High Order of Accuracy for Poisson Equation Obtained by Grouping of Repeated Richardson Extrapolation with Fourth Order Schemes

Luciano Pereira da Silva^1,*, Bruno Benato Rutyna¹, Aline Roberta Santos Righi², Marcio Augusto Villela Pinto³

1 Graduate Program in Numerical Methods in Engineering, Federal University of Paraná, Curitiba, 81531-980, Brazil
2 Graduate Program in Space Sciences and Technologies, Aeronautics Institute of Technology, São José dos Campos, 12228-900, Brazil
3 Department of Mechanical Engineering, Federal University of Paraná, Curitiba, 81531-980, Brazil

* Corresponding Author: Luciano Pereira da Silva. Email:

(This article belongs to this Special Issue: Intelligent Computing for Engineering Applications)
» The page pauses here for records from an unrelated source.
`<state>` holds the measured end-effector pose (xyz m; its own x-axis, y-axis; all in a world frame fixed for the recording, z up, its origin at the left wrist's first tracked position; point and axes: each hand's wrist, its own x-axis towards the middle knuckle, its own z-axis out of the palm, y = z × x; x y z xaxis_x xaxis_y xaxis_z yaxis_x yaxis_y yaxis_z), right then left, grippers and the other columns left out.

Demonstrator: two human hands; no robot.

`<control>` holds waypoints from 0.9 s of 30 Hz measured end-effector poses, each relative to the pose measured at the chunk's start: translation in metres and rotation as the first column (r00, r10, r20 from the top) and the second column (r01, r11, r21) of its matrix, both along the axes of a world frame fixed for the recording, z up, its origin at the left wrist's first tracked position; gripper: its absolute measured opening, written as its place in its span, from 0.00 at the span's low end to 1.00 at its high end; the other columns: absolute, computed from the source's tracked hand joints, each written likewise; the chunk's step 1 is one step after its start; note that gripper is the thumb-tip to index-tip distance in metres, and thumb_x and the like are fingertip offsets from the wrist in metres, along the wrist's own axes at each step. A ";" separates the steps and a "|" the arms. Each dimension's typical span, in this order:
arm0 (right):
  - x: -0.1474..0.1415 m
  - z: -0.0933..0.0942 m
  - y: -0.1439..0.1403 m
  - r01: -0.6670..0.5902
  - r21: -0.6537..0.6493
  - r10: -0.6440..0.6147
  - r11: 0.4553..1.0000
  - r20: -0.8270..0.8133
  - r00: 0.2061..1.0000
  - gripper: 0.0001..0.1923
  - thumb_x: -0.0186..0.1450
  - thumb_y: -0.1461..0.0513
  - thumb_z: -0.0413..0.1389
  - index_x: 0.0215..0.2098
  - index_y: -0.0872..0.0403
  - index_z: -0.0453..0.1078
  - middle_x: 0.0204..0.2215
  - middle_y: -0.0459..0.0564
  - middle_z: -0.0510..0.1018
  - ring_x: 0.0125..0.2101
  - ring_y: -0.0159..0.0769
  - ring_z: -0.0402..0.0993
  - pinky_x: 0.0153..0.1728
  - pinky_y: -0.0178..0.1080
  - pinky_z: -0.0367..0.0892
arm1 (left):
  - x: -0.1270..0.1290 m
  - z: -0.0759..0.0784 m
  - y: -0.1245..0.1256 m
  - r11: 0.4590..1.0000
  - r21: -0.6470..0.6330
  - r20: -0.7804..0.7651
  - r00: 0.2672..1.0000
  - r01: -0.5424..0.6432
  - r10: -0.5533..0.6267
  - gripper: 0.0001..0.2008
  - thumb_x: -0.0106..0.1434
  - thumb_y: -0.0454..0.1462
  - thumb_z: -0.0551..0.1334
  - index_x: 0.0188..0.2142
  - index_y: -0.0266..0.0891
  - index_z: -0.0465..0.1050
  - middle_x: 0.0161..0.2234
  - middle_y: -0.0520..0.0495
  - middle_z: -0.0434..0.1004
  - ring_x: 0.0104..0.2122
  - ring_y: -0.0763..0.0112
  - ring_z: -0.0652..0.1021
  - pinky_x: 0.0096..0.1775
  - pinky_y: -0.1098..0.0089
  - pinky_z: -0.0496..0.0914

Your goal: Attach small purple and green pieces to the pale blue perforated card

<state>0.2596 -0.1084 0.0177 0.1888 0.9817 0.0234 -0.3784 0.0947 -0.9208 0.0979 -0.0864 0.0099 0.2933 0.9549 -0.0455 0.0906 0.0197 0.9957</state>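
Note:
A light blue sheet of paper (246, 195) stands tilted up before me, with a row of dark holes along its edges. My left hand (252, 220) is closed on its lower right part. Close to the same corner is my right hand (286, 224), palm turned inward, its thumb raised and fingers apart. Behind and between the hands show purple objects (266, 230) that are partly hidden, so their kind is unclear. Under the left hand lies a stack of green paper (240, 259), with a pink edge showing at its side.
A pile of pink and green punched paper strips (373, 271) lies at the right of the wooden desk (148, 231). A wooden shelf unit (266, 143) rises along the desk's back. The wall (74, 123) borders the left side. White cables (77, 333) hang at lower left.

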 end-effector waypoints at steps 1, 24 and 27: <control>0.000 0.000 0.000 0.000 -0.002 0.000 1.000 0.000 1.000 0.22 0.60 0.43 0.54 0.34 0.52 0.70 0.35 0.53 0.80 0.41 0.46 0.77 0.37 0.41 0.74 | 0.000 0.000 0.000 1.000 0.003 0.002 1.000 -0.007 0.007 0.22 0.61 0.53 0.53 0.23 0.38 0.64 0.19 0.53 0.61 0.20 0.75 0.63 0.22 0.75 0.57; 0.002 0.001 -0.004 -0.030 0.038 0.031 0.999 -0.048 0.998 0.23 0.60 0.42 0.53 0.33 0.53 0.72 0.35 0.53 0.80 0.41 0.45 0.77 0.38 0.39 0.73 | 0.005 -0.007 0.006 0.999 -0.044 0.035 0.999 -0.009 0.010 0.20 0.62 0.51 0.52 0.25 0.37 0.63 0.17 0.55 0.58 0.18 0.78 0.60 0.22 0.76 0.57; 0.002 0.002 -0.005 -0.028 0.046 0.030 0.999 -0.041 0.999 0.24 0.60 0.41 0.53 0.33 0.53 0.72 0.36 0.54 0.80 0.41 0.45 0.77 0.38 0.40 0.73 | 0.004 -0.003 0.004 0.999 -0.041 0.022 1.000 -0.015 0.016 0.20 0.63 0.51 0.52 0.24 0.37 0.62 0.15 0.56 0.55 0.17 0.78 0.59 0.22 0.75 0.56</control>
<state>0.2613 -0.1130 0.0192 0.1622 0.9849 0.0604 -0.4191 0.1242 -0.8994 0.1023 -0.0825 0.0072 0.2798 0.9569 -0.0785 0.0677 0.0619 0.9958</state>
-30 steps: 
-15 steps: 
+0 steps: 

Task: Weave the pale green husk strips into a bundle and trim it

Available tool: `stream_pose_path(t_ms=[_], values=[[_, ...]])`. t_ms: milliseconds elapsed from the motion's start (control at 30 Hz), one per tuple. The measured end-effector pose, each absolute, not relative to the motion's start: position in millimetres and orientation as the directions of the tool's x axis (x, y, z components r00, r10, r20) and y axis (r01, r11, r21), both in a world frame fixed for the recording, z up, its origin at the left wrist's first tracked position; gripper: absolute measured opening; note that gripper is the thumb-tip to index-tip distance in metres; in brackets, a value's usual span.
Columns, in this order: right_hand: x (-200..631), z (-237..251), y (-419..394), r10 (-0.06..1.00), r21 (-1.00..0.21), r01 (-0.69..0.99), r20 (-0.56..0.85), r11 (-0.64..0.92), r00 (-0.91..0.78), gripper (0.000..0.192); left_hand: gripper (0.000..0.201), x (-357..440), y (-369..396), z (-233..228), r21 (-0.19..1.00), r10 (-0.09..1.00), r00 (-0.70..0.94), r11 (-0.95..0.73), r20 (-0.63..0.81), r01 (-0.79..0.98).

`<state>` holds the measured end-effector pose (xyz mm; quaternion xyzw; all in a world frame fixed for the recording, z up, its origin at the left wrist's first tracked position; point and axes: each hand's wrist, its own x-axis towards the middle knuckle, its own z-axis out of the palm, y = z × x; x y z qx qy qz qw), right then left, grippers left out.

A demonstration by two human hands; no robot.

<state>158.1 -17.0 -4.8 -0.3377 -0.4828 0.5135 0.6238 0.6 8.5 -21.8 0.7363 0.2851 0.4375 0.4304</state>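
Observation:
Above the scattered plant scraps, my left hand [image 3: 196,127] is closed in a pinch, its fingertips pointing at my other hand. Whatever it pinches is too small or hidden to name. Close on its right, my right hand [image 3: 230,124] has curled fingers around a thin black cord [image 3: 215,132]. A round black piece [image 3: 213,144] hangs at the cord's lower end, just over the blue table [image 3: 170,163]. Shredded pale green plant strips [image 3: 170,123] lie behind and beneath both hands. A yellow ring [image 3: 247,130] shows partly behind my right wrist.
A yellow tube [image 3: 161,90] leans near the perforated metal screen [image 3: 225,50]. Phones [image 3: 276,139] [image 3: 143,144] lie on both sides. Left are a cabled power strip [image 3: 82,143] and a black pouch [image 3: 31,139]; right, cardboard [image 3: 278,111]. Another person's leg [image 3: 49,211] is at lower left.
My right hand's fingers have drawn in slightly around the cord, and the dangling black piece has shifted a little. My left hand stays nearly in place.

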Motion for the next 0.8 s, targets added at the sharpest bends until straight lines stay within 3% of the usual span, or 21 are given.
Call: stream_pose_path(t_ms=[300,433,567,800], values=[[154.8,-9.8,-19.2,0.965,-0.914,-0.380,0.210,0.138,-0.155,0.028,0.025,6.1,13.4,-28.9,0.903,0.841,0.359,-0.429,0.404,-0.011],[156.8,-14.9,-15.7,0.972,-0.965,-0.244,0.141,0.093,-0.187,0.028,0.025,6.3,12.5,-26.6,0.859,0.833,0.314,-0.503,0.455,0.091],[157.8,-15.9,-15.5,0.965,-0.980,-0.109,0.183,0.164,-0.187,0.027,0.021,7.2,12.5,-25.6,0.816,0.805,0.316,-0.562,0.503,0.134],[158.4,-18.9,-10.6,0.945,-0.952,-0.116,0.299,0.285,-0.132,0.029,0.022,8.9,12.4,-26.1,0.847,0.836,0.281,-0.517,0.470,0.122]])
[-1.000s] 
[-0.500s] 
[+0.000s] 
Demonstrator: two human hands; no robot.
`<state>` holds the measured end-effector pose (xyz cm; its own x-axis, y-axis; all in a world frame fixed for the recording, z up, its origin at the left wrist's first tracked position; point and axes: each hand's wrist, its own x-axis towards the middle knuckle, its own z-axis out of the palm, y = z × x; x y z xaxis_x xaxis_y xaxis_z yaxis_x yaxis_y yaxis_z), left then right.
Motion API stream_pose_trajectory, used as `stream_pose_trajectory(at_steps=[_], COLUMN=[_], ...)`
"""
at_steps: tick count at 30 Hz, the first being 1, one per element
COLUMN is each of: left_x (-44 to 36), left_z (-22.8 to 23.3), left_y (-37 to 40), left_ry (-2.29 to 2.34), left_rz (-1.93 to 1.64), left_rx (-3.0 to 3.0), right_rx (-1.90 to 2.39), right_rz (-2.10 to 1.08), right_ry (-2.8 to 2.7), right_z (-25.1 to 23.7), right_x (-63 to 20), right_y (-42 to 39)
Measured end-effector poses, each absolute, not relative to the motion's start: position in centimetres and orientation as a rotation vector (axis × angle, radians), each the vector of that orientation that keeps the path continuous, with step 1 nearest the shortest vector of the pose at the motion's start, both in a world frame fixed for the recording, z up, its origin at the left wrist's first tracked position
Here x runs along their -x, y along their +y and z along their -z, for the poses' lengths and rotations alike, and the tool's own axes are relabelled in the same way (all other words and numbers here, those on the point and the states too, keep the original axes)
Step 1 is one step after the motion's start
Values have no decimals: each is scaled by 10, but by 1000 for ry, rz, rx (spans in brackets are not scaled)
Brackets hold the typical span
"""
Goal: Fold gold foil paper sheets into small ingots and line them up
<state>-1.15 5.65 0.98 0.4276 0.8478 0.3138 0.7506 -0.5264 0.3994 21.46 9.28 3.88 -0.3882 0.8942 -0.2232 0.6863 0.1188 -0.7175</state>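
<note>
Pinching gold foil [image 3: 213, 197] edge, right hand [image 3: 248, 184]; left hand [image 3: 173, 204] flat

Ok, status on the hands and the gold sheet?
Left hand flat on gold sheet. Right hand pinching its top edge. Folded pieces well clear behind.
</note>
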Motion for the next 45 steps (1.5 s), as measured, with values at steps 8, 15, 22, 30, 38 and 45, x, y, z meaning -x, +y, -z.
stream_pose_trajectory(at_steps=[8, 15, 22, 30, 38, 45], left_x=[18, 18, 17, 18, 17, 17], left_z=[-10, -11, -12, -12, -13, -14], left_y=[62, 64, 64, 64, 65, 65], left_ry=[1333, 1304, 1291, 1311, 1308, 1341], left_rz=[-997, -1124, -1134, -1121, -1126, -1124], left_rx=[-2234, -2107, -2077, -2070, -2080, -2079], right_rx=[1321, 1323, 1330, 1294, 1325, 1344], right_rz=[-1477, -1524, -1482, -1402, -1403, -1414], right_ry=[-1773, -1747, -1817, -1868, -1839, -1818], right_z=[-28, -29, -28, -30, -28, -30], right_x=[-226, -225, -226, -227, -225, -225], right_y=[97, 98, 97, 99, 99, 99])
Computer Modeling in Engineering & Sciences 2021, 128(2), 699-715. https://doi.org/10.32604/cmes.2021.014239

Received 12 September 2020; Accepted 12 March 2021; Issue published 22 July 2021

Abstract

In this article, we improve the order of precision of the two-dimensional Poisson equation by combining extrapolation techniques with high order schemes. The high order solutions obtained traditionally generate non-sparse matrices and the calculation time is very high. We can obtain sparse matrices by applying compact schemes. In this article, we compare compact and exponential finite difference schemes of fourth order. The numerical solutions are calculated in quadruple precision (Real * 16 or extended precision) in FORTRAN language, and iteratively obtained until reaching the round-off error magnitude around 1.0E −32. This procedure is performed to ensure that there is no iteration error. The Repeated Richardson Extrapolation (RRE) method combines numerical solutions in different grids, determining higher orders of accuracy. The main contribution of this work is based on a process that initializes with fourth order solutions combining with RRE in order to find solutions of sixth, eighth, and tenth order of precision. The multigrid Full Approximation Scheme (FAS) is also applied to accelerate the convergence and obtain the numerical solutions on the fine grids.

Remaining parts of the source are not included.